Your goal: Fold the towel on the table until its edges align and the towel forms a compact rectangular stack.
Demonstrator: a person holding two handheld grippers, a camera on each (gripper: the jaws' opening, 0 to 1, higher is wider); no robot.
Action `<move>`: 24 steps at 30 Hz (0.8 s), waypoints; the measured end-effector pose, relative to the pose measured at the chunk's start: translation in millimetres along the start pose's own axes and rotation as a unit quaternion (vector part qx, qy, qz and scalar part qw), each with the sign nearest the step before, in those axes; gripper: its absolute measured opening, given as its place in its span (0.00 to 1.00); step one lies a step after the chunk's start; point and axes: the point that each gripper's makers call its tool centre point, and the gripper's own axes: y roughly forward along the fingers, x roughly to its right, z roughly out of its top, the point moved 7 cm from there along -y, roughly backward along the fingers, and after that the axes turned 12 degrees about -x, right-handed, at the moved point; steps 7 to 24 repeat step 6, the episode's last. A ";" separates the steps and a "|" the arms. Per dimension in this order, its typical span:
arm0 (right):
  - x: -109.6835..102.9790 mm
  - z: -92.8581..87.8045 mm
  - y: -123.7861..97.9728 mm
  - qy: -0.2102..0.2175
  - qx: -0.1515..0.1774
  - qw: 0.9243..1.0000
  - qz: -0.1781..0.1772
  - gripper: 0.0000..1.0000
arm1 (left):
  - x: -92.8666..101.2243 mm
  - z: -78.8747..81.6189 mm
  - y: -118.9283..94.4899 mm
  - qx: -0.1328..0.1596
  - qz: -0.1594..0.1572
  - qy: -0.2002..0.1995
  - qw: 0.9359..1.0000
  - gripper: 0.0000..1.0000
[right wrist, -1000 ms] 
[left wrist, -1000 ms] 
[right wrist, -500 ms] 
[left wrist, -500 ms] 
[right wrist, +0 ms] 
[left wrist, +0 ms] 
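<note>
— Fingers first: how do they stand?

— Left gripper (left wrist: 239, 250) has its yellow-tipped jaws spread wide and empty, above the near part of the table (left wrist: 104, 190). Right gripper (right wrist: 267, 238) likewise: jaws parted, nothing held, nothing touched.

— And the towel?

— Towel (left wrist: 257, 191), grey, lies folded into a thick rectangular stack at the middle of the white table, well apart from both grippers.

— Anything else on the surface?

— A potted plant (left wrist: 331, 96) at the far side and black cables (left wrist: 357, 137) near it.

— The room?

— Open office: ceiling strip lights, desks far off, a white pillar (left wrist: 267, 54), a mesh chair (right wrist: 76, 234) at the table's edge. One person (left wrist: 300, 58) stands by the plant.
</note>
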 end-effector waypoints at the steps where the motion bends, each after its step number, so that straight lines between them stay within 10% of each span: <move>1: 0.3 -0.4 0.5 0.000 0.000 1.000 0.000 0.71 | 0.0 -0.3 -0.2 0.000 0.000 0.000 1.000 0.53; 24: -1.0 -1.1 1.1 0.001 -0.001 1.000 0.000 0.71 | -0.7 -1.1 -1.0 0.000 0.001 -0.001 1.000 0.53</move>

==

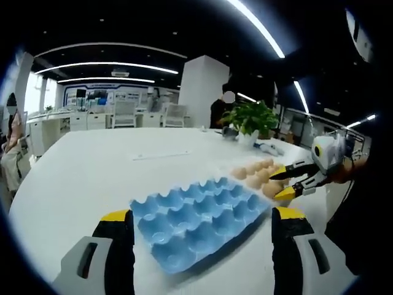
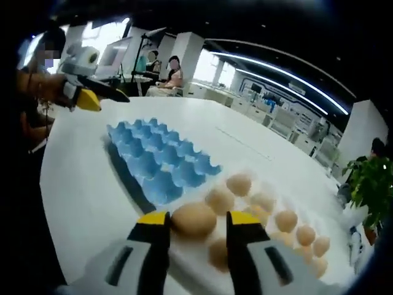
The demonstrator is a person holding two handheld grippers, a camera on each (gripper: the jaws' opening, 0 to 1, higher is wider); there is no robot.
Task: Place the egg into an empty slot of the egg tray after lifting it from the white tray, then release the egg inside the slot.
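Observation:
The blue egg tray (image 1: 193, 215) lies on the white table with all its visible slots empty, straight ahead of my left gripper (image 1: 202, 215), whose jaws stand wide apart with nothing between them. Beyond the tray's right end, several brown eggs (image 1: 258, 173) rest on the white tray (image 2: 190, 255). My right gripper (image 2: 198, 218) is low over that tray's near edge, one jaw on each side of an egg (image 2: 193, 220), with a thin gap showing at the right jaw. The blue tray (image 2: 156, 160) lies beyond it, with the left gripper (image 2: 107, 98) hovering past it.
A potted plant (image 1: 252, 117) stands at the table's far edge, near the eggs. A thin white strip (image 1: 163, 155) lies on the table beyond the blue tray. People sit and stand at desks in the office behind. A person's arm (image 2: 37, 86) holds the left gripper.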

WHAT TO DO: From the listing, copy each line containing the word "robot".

WRITTEN ANSWER:
Demonstrator: a person holding two handheld grippers, a camera on each (gripper: the jaws' opening, 0 to 1, higher is wider); no robot.
The demonstrator is a person holding two handheld grippers, a camera on each (gripper: the jaws' opening, 0 to 1, higher is wider); there is no robot.

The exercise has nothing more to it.